Expert Legal Analysis:
[10:31] Laura Kasisto:
"There are a lot of Second Amendment advocates... who would very strongly say that you should be able to carry a firearm at a protest as long as you're not using it to threaten people."
[12:00]
"These protests are about ICE's presence in Minnesota... That then raises is then what the state has sort of said is this is interfering with our sort of sovereign authority as a state..."
On Presidential Dollar Policy:
[02:34] Alex Frankos:
"It's just very unusual for a president... to give any indication of what they care about the dollar. For decades, the policy among Democrats and Republicans in office was we have a strong dollar policy and we don't comment on it."
On US Isolation in the Middle East:
[04:49] Jared Malson:
"It narrows the number of options that the US has, and it's also a sign that the US is potentially more isolated in the region if President Trump decides to launch a strike on Iran."
On Protester Rights and the Constitution:
[10:31] Laura Kasisto:
"What you can't do is threaten the life of law enforcement officers or put their lives in danger. And really... the question, right, is were they in any way threatening... or not?"
On Second Amendment Tensions:
[10:57] Laura Kasisto:
"There are a lot of Second Amendment advocates... who would very strongly say that you should be able to carry a firearm at a protest as long as you're not using it to threaten people."

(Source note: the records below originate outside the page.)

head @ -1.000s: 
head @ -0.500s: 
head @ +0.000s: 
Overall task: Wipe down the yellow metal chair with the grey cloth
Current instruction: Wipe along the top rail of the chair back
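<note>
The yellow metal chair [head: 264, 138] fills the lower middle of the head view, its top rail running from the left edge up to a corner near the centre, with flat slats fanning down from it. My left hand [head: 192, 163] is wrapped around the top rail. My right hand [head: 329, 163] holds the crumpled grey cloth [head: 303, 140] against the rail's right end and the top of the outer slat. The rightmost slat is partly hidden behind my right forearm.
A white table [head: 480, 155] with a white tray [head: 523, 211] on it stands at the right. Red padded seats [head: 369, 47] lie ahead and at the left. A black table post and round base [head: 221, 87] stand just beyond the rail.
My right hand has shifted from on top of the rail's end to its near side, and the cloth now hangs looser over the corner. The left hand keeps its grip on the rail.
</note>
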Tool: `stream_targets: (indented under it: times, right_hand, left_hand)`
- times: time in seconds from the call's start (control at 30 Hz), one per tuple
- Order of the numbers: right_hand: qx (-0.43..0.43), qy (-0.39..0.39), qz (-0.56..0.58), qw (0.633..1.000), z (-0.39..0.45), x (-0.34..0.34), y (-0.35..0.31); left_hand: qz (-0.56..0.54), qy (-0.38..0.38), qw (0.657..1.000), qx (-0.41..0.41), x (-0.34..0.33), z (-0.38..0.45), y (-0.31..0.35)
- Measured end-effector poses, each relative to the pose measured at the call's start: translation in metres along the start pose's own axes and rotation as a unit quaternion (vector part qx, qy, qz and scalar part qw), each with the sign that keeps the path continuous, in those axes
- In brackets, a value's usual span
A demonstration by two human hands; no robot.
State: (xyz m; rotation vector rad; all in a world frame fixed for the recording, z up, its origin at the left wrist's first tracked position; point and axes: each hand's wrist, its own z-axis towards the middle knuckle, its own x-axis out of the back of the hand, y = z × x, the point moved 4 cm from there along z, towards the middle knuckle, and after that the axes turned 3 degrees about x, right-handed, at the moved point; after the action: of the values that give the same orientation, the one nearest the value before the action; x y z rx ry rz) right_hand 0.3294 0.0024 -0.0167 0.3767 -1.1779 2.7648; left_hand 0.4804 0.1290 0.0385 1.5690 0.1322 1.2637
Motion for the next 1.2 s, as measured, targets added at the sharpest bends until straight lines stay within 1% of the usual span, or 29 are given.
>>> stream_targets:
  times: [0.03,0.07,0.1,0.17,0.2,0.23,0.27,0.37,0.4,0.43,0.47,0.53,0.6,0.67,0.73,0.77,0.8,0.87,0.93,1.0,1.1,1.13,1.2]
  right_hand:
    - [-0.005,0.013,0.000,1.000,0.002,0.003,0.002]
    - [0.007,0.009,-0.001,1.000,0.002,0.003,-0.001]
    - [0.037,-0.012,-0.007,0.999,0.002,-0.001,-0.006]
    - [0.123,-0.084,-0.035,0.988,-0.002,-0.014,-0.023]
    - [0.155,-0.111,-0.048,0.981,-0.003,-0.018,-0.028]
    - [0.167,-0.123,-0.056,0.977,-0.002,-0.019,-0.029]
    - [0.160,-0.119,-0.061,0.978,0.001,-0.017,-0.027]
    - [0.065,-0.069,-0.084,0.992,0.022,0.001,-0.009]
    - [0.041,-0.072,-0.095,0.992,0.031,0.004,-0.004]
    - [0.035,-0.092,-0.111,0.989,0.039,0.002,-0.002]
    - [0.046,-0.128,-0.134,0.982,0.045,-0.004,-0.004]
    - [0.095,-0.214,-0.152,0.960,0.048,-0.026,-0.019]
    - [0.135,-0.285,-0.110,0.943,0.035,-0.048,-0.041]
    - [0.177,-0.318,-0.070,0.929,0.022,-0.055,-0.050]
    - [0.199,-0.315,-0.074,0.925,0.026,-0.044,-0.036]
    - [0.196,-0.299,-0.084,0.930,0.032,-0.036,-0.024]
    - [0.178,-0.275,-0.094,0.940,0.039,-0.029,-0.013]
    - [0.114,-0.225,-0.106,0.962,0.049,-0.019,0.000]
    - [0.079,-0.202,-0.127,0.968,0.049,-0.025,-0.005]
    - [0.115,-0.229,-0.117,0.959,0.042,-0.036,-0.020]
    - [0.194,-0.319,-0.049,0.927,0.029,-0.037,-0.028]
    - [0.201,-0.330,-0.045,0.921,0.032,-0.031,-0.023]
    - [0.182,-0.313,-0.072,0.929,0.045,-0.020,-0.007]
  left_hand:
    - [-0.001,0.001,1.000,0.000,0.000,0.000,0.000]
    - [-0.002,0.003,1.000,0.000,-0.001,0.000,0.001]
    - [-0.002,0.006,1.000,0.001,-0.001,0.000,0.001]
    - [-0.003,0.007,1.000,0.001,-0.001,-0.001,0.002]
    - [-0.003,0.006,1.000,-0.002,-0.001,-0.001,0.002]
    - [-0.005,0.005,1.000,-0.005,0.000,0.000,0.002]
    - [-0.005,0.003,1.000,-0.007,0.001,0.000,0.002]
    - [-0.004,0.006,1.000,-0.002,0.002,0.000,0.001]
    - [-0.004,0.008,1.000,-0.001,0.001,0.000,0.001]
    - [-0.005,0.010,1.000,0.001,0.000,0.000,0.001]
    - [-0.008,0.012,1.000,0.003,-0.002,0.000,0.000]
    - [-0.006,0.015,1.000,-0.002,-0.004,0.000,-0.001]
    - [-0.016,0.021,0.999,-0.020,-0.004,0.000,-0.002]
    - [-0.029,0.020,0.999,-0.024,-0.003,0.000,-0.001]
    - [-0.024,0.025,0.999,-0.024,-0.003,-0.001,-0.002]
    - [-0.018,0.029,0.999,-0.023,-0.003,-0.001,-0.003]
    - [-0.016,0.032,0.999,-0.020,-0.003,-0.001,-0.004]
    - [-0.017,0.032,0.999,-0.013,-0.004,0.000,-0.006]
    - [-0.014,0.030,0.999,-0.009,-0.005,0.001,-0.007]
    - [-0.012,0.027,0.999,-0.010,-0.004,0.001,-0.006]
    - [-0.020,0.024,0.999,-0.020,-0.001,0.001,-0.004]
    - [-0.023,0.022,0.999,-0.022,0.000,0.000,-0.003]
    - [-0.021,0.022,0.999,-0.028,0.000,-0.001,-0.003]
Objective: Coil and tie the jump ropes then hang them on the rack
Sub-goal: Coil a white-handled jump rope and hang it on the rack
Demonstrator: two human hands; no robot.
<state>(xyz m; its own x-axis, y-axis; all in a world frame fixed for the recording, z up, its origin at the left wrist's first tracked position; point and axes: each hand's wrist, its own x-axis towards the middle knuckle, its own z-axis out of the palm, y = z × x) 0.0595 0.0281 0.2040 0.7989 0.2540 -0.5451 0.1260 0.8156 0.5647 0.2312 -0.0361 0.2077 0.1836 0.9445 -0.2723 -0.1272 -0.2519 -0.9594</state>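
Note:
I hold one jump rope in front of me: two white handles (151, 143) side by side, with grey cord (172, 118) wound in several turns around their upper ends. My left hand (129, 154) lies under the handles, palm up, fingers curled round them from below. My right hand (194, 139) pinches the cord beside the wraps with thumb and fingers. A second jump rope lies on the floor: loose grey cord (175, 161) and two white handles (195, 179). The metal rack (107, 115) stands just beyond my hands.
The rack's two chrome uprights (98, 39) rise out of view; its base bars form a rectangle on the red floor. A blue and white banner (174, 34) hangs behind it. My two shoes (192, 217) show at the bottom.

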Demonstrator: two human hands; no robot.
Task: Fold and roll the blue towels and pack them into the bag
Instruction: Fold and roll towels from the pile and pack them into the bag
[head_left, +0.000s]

On State vs. Federal Authority:
[12:00] Laura Kasisto:
"We're creating just a climate of fear in our state. And so you've seen them also sort of sue the federal government and say, we want you out of here."
The episode maintains the Wall Street Journal’s hallmark tone: clear, authoritative, analytical, and direct, with a focus on primary sources and expert commentary. Quotes are concise, focusing on factual analysis and legal clarity.
This episode expertly weaves currency policy, global market moves, geopolitical tension, and domestic legal controversy into a snapshot of a pivotal news day, offering both straightforward reporting and nuanced expert analysis. Through the lens of the sliding dollar and mounting political turbulence, listeners are kept informed of both immediate developments and their broader implications for business and society.